Task objective >> From the material below, return every line that includes "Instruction".

Dataset excerpts >>
= Beginning of Section =

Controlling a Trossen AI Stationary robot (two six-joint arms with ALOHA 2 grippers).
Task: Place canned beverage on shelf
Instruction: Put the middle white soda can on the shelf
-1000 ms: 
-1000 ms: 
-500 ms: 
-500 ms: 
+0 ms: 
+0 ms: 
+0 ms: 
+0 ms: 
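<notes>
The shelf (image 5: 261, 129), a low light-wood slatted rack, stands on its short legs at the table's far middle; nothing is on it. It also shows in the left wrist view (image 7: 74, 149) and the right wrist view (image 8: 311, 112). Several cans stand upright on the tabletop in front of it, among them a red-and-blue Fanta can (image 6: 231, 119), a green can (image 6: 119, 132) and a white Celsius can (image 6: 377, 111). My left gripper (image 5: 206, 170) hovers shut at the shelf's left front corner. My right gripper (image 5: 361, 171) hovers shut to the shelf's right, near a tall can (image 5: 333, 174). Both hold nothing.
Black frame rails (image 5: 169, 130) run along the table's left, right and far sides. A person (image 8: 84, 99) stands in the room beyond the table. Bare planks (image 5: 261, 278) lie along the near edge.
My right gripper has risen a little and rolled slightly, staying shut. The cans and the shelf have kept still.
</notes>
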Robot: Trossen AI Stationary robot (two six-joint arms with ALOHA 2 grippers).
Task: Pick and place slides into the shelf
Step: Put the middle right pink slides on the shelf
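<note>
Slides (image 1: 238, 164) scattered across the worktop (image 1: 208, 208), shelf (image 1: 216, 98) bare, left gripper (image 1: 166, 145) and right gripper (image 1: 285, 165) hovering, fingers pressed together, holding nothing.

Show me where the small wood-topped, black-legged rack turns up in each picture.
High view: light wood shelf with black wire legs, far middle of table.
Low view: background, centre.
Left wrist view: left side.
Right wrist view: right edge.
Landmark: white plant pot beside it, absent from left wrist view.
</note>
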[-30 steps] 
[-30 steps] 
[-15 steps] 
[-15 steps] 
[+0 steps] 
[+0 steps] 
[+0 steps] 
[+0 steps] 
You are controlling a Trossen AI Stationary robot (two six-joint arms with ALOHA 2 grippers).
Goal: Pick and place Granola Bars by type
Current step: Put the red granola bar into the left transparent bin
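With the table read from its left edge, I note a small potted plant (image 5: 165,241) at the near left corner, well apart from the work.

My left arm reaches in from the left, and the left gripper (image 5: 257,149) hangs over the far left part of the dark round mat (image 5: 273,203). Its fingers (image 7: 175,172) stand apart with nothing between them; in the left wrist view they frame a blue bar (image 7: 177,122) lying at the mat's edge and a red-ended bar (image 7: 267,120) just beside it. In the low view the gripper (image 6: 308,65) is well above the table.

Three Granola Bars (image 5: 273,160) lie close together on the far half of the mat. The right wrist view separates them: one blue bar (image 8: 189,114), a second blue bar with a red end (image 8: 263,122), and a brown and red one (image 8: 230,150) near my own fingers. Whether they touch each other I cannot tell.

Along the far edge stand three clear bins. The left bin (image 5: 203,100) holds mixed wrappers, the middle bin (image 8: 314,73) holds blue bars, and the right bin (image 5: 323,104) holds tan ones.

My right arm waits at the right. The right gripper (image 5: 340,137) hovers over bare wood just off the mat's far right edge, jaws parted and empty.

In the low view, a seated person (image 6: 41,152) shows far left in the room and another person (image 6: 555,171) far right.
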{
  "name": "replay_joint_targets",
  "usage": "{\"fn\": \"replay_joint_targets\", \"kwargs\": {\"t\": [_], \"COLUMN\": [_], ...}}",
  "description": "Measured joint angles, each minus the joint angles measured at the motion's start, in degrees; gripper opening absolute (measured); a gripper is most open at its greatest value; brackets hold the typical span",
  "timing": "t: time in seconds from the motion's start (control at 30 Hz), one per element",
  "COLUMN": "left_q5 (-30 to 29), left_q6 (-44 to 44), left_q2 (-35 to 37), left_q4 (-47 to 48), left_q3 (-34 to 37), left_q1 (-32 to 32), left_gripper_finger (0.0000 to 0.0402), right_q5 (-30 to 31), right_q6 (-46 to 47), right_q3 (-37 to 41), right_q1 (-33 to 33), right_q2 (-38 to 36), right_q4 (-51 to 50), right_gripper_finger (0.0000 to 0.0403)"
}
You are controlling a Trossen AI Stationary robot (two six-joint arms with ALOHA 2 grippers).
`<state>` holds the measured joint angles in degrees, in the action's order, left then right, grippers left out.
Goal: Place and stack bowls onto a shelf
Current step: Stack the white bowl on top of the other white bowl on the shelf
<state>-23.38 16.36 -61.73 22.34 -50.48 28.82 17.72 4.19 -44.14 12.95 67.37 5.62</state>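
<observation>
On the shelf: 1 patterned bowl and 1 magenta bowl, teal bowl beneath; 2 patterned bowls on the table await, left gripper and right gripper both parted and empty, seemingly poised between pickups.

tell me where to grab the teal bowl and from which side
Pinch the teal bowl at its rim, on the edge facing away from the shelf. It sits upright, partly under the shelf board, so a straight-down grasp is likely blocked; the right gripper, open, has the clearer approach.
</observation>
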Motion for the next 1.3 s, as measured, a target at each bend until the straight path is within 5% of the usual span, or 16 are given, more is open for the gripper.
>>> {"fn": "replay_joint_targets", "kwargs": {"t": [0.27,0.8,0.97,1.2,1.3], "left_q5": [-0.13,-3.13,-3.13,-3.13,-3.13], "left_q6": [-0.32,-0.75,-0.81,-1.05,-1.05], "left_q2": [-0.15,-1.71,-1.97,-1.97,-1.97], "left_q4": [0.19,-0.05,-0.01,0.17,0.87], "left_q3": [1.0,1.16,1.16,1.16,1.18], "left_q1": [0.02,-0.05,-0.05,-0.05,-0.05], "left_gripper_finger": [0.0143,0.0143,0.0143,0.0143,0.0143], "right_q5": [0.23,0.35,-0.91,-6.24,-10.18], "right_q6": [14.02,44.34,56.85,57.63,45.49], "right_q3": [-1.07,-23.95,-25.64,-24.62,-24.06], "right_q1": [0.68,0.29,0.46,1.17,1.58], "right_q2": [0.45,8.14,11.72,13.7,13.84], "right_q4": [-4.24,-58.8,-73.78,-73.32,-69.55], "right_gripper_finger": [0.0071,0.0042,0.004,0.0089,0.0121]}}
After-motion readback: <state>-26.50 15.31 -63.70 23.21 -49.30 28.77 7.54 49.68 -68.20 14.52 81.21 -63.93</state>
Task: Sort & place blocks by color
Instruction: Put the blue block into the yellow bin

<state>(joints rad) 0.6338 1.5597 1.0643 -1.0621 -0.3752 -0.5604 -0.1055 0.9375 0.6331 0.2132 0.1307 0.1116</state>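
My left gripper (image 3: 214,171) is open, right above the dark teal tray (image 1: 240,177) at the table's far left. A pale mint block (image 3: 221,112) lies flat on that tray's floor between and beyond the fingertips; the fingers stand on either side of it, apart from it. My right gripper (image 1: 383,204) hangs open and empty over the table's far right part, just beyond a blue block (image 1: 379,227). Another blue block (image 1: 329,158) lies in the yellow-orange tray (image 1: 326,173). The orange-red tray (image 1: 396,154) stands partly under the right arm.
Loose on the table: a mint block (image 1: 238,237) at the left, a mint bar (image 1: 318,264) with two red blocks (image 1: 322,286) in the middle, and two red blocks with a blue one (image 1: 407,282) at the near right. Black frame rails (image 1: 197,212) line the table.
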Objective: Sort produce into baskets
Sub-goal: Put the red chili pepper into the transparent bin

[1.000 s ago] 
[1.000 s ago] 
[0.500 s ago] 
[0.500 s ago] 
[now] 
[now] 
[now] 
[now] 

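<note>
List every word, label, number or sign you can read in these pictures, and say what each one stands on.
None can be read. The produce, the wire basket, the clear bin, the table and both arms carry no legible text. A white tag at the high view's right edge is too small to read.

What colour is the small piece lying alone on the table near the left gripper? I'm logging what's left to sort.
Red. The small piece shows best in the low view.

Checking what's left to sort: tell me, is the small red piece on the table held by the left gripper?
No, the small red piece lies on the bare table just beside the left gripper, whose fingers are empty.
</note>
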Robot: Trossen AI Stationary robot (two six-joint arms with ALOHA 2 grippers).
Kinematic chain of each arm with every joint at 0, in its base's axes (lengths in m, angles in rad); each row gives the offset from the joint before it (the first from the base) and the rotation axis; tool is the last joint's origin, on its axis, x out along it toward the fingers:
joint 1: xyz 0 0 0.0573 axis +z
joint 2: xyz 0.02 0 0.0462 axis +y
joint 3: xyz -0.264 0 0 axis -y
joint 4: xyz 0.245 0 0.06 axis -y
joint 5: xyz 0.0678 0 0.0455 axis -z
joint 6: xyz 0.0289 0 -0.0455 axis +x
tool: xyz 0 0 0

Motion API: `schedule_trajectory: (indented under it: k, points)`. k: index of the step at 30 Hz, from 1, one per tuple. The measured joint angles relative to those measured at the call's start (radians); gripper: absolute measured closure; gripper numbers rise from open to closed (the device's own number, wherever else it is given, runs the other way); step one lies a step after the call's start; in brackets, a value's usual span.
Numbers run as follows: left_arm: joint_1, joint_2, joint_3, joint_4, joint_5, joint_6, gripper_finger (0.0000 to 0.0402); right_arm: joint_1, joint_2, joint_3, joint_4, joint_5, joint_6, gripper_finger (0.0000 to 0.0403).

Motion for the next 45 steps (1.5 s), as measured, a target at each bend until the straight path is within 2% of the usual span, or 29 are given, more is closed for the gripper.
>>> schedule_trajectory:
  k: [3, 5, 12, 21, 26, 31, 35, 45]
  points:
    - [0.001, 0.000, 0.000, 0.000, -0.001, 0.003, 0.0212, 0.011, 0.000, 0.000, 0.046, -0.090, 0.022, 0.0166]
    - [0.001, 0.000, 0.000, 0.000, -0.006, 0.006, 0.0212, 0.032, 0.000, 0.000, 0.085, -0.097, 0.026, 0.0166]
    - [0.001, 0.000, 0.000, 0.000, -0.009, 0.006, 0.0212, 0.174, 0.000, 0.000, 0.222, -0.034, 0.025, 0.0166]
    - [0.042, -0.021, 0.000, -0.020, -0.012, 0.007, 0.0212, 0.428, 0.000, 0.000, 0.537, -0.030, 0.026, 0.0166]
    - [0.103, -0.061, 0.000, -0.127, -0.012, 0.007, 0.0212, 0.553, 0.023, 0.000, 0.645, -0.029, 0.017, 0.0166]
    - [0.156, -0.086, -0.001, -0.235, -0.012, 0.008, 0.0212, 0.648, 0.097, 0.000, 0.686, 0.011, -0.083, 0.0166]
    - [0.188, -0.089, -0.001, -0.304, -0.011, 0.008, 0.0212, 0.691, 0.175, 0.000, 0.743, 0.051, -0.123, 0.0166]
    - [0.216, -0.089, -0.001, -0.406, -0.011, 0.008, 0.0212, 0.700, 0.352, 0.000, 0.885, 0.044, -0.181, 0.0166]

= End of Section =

Answer to the exercise >>
Instruction: Put the middle white soda can on the shelf
Instruction: Put the blue block into the yellow bin

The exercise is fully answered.